## Instructions to follow
Leaving out any pictures, transcribe every record exactly.

## Recorded data
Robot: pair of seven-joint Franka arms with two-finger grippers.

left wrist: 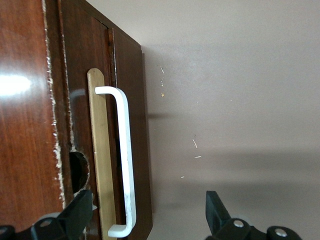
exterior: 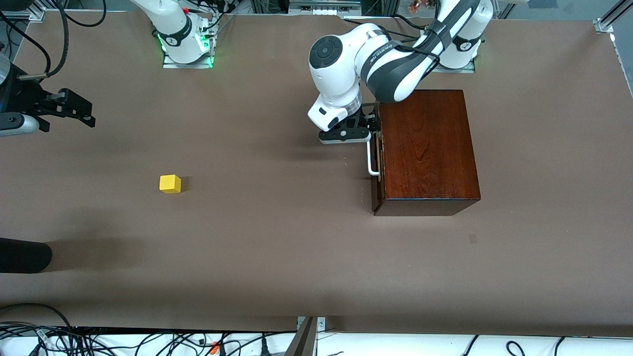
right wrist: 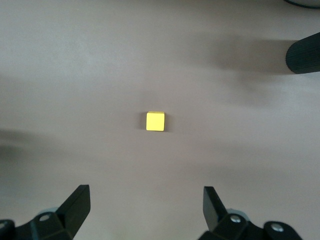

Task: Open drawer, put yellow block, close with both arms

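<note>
The dark wooden box (exterior: 428,146) stands toward the left arm's end of the table. Its drawer front (left wrist: 131,150) carries a white bar handle (exterior: 370,159), and a thin strip of pale wood (left wrist: 100,150) shows beside the front. My left gripper (exterior: 372,126) is open at the handle's end nearest the robots' bases. The handle (left wrist: 124,155) lies between its fingers (left wrist: 80,210) without touching them. The yellow block (exterior: 170,184) sits alone on the table, toward the right arm's end. My right gripper (exterior: 89,112) hangs open and empty over that end, and the block (right wrist: 155,121) lies ahead of its fingertips (right wrist: 77,202).
A black rounded object (exterior: 23,255) juts in at the table's edge on the right arm's end, nearer the front camera than the block; it also shows as a black rounded object (right wrist: 304,52) in the right wrist view. Cables (exterior: 148,341) lie along the front edge.
</note>
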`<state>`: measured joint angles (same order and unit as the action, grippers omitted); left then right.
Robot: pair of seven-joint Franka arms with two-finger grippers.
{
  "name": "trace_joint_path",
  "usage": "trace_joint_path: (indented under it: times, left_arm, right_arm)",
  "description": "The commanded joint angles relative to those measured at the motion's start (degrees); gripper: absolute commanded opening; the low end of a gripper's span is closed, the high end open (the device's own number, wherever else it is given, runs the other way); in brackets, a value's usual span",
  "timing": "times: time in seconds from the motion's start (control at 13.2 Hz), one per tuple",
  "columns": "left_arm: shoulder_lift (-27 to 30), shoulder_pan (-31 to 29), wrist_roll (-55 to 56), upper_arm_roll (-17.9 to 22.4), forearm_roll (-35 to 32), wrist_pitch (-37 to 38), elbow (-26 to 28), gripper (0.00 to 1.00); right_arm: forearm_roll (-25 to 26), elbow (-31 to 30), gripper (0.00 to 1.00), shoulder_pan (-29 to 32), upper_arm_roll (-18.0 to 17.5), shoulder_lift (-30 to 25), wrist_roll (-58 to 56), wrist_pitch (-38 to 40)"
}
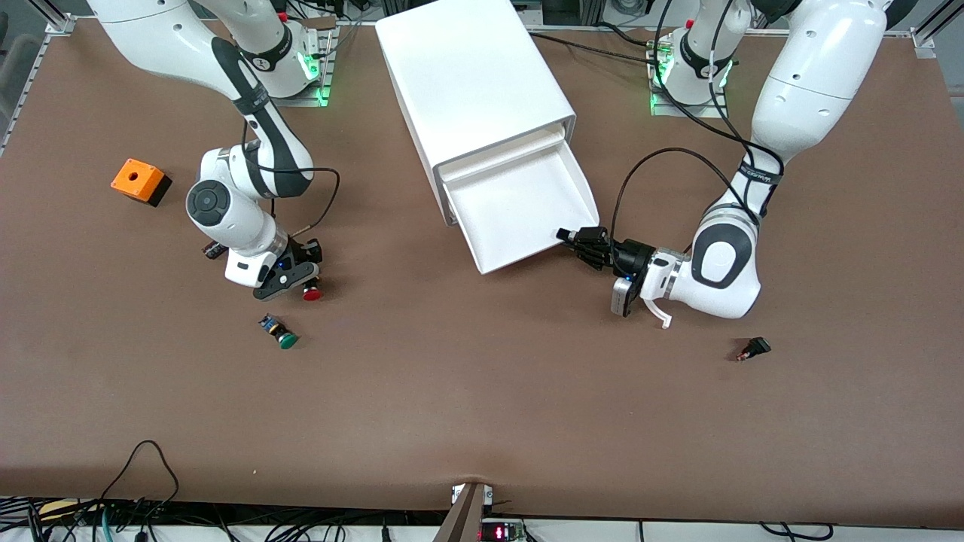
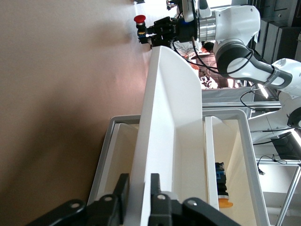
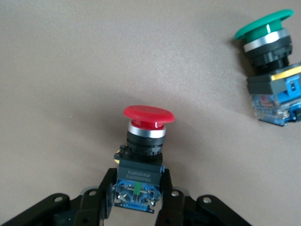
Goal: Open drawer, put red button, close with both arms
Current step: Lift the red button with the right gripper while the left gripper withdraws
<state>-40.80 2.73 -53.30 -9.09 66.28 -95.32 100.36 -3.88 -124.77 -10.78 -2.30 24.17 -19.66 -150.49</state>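
The white cabinet (image 1: 467, 75) stands at the middle of the table, with one drawer (image 1: 520, 203) pulled out toward the front camera and empty. My left gripper (image 1: 565, 235) is shut on the drawer's front wall at its corner; its fingers (image 2: 121, 188) straddle the wall (image 2: 160, 117). The red button (image 1: 312, 293) lies low at the table toward the right arm's end. My right gripper (image 1: 301, 284) is shut on its blue rear part (image 3: 136, 193), with the red cap (image 3: 148, 115) pointing away. The button also shows in the left wrist view (image 2: 139, 19).
A green-capped button (image 1: 282, 333) lies just nearer the front camera than the red one and shows in the right wrist view (image 3: 265, 33). An orange box with a hole (image 1: 138, 181) sits toward the right arm's end. A small black part (image 1: 755, 348) lies near the left arm's elbow. Another drawer holds a blue-and-orange part (image 2: 222, 188).
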Motion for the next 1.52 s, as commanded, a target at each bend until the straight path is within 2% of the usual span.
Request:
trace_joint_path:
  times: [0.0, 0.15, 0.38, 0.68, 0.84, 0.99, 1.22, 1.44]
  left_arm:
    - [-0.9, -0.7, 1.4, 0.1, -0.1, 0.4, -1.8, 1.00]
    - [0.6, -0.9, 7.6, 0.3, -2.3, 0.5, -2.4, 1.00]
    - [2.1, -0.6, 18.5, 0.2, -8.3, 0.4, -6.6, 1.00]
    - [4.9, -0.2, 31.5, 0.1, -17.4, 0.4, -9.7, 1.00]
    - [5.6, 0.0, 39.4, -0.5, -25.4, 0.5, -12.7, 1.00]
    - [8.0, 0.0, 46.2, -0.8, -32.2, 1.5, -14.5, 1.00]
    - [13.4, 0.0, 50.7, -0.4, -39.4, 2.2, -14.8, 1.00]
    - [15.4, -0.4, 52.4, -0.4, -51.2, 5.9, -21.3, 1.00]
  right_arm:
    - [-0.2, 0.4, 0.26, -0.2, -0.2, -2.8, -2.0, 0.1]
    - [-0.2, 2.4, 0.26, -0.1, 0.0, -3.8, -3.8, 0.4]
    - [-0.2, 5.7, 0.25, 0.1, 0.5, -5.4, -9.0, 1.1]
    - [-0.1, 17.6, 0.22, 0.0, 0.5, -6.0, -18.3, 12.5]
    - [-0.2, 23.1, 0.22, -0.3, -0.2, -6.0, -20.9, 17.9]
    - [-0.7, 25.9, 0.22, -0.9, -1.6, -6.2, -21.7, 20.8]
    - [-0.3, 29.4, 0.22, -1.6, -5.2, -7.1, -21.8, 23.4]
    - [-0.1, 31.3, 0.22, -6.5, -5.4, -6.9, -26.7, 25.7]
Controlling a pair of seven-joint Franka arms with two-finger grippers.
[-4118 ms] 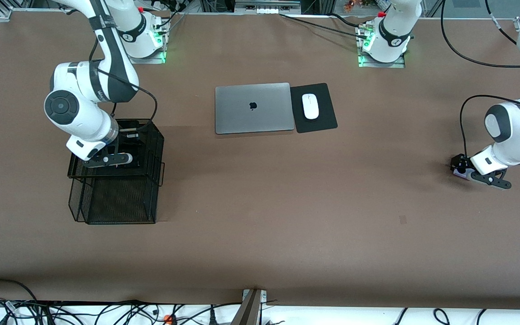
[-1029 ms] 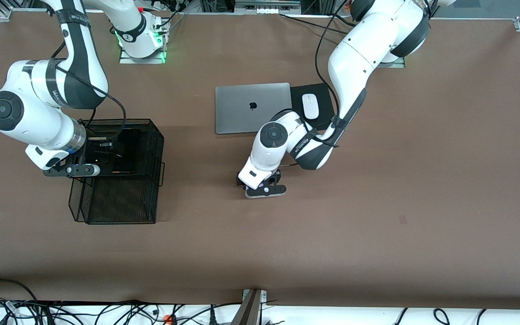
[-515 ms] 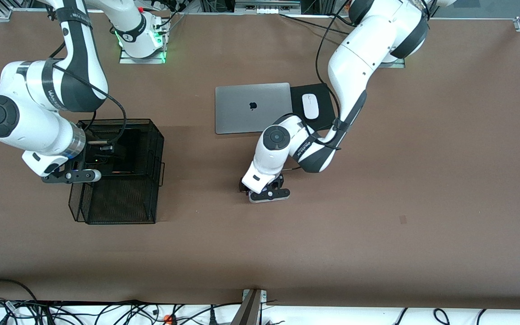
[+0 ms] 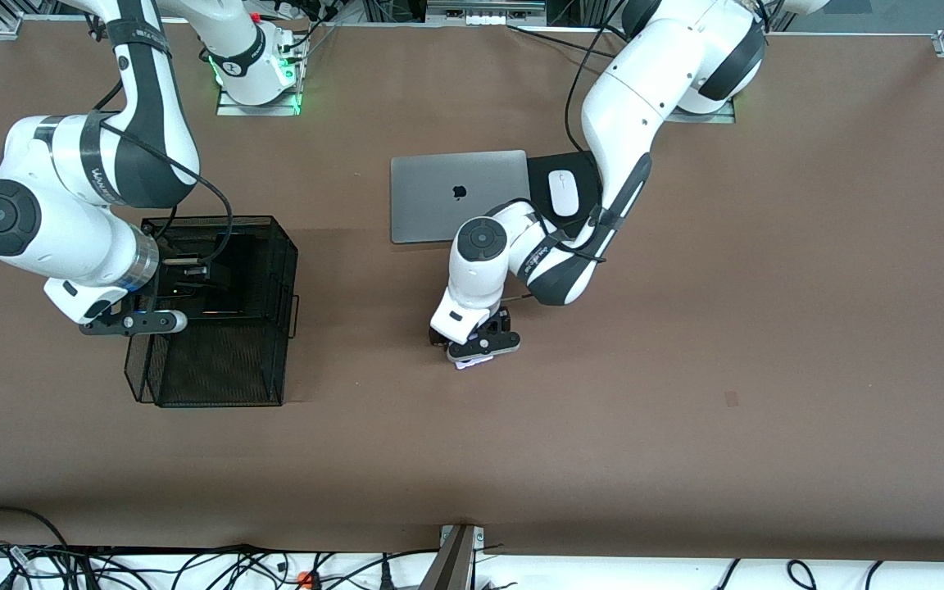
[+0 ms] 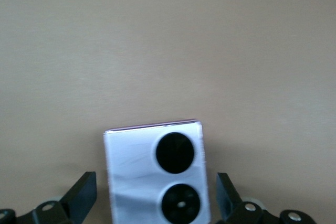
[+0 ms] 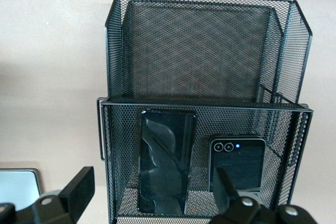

## Response area
Robot: pair of seven-joint Franka arms with two-finger grippers.

left wrist: 
exterior: 
right wrist: 

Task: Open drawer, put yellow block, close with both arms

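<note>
The dark wooden box (exterior: 428,146) stands toward the left arm's end of the table. Its drawer front (left wrist: 131,150) carries a white bar handle (exterior: 370,159), and a thin strip of pale wood (left wrist: 100,150) shows beside the front. My left gripper (exterior: 372,126) is open at the handle's end nearest the robots' bases. The handle (left wrist: 124,155) lies between its fingers (left wrist: 80,210) without touching them. The yellow block (exterior: 170,184) sits alone on the table, toward the right arm's end. My right gripper (exterior: 89,112) hangs open and empty over that end, and the block (right wrist: 155,121) lies ahead of its fingertips (right wrist: 77,202).
A black rounded object (exterior: 23,255) juts in at the table's edge on the right arm's end, nearer the front camera than the block; it also shows as a black rounded object (right wrist: 304,52) in the right wrist view. Cables (exterior: 148,341) lie along the front edge.
</note>
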`<state>`: measured joint angles (same order and unit as the action, grippers omitted); left then right.
Robot: pair of seven-joint Franka arms with two-finger grippers.
{
  "name": "trace_joint_path",
  "usage": "trace_joint_path: (indented under it: times, left_arm, right_arm)",
  "description": "The commanded joint angles relative to those measured at the motion's start (degrees); gripper: absolute commanded opening; the low end of a gripper's span is closed, the high end open (the device's own number, wherever else it is given, runs the other way); in brackets, a value's usual span",
  "timing": "times: time in seconds from the motion's start (control at 13.2 Hz), one per tuple",
  "columns": "left_arm: shoulder_lift (-27 to 30), shoulder_pan (-31 to 29), wrist_roll (-55 to 56), upper_arm_roll (-17.9 to 22.4), forearm_roll (-35 to 32), wrist_pitch (-37 to 38), elbow (-26 to 28), gripper (0.00 to 1.00); right_arm: forearm_roll (-25 to 26), elbow (-31 to 30), gripper (0.00 to 1.00), shoulder_pan (-29 to 32), upper_arm_roll (-18.0 to 17.5), shoulder_lift (-30 to 25), wrist_roll (-58 to 56), wrist_pitch (-38 to 40)"
}
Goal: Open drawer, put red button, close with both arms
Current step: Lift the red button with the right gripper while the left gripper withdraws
<state>-40.80 2.73 -53.30 -9.09 66.28 -95.32 100.36 -3.88 -124.77 -10.78 -2.30 24.17 -19.66 -150.49</state>
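The white cabinet (image 1: 467, 75) stands at the middle of the table, with one drawer (image 1: 520, 203) pulled out toward the front camera and empty. My left gripper (image 1: 565, 235) is shut on the drawer's front wall at its corner; its fingers (image 2: 121, 188) straddle the wall (image 2: 160, 117). The red button (image 1: 312, 293) lies low at the table toward the right arm's end. My right gripper (image 1: 301, 284) is shut on its blue rear part (image 3: 136, 193), with the red cap (image 3: 148, 115) pointing away. The button also shows in the left wrist view (image 2: 139, 19).
A green-capped button (image 1: 282, 333) lies just nearer the front camera than the red one and shows in the right wrist view (image 3: 265, 33). An orange box with a hole (image 1: 138, 181) sits toward the right arm's end. A small black part (image 1: 755, 348) lies near the left arm's elbow. Another drawer holds a blue-and-orange part (image 2: 222, 188).
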Motion for the next 1.52 s, as commanded, a target at each bend until the straight path is within 2% of the usual span.
Request:
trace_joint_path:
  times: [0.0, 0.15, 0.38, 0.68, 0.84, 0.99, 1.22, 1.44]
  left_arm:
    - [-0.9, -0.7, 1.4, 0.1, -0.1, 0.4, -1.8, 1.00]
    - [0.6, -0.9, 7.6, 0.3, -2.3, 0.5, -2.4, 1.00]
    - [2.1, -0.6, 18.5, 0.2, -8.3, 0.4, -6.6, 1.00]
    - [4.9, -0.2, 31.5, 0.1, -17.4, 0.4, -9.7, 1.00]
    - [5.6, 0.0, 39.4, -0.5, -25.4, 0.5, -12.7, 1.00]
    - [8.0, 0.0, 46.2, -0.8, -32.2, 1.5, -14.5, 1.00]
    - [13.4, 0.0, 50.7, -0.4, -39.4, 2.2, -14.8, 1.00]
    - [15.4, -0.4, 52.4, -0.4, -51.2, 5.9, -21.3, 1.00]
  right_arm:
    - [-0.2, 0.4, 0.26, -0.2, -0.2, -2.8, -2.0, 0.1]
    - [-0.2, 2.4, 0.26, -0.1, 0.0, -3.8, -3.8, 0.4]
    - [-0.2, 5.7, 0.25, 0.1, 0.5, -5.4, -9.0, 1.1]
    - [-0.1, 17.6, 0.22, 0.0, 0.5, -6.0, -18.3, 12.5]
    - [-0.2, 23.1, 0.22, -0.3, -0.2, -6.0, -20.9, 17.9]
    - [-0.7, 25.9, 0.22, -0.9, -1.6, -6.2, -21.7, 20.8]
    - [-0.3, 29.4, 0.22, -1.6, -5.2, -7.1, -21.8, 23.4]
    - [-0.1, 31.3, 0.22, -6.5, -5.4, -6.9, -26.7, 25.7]
Controlling a pair of seven-joint Franka arms with two-finger grippers.
[-4118 ms] 
[-1029 ms] 
[-515 ms] 
[+0 ms] 
[+0 ms] 
[+0 ms] 

What was produced is the complete output.